Бегут; Нагибин вспоминает, как, прознав, чем он, Нагибин, занимается, она однажды вышла из ванной нагишом и протянула мэтру жирный маркер. «Зачем?» — не понял он. — «Ну как же? Вот, давай разметку, ведь так у вас?» — стояла перед ним в чем мама, потешалась. — «Нет, вам решительно отказываю». — «Ну, я тогда сама — обоим» — и принялась расписывать себя, Нагибина татуировками, как двух аборигенов Полинезии, а маркер странный был, почти не оставлял следов — так, еле различимые полоски. Он ничего не понимал, пока Палеолог не завершила нанесения, не вырубила свет, и получилось — два флюоресцентных, ядовито-фиолетовых скелета танцуют в темноте, светясь карикатурными костями, поводят бедрами, ведут себя, как полагается живым, одетым плотью, соприкасаются, смыкаются, на руки один к другому прыгают; и жуток, дивен, невозможен был разлад меж зримым и данным в ощущениях: их не было — как будто смерть, которая всегда скрывается внутри любого человеческого тела, вдруг весело и страшно проступила на поверхность — и в то же время ощущалось, билось, сокращалось, вздрагивало под зрячими руками все — горячее, нагое, ненасытное, — от мокрой макушки до пяток, что, верно, оставляли на паркете круглые следы, от века, что дрожало под губами, до волосков вдоль гибкого хребта; безносые, безгубые, они, однако, с неслабеющим энтузиазмом потирались друг о дружку хрящеватыми упругими носами и мягкими проворными губами почему-то не проваливались в сплошную пустоту.
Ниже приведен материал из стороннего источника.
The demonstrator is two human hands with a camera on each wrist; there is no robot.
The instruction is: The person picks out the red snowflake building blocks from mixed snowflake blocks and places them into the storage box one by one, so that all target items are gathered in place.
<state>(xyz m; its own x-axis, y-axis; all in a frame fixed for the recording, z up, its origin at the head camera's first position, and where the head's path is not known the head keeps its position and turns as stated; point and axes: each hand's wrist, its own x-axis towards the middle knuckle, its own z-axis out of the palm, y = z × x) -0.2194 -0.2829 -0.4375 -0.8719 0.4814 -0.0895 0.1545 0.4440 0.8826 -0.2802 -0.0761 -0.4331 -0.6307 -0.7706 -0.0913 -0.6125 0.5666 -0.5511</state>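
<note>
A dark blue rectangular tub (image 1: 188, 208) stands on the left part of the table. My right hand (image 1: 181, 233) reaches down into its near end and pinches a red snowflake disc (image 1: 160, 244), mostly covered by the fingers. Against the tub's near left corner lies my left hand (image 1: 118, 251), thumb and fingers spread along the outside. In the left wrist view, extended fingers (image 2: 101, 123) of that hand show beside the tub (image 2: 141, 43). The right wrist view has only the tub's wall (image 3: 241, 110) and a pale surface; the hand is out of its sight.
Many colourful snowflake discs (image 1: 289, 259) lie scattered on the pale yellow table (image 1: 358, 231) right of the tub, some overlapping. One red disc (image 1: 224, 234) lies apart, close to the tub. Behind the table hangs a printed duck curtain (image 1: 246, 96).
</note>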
И это продолжалось, продолжалось, пока их наносные, холодно светившиеся кости не померкли, не пропали и из Мартына в Зою и обратно не хлынуло, все затопляя, вещество бессмертия.
Он вспоминает, как на том пароме в ноябре, в Адриатическом посуровевшем море с тяжелыми хлесткими волнами как будто литого свинца — по палубе лупил немилосердный дождь — она подошла, прижалась спиной, продела, втолкнула застывшие руки в нагибинские рукава, и под большим, просторным прорезиненным плащом их стало двое, сросшихся, слепившихся как будто в одного неповоротливого, излишне тяжело экипированного водолаза; Мартын обнял ее, закрывая от ветра, всеми четырьмя их общими руками, и тогда она сказала: «Вот что значит «там, где погибнет один, двое спасутся» — по крайней мере, не замерзнут точно. Мы это… как те два монаха под одной плащаницей и верхом на общей лошади».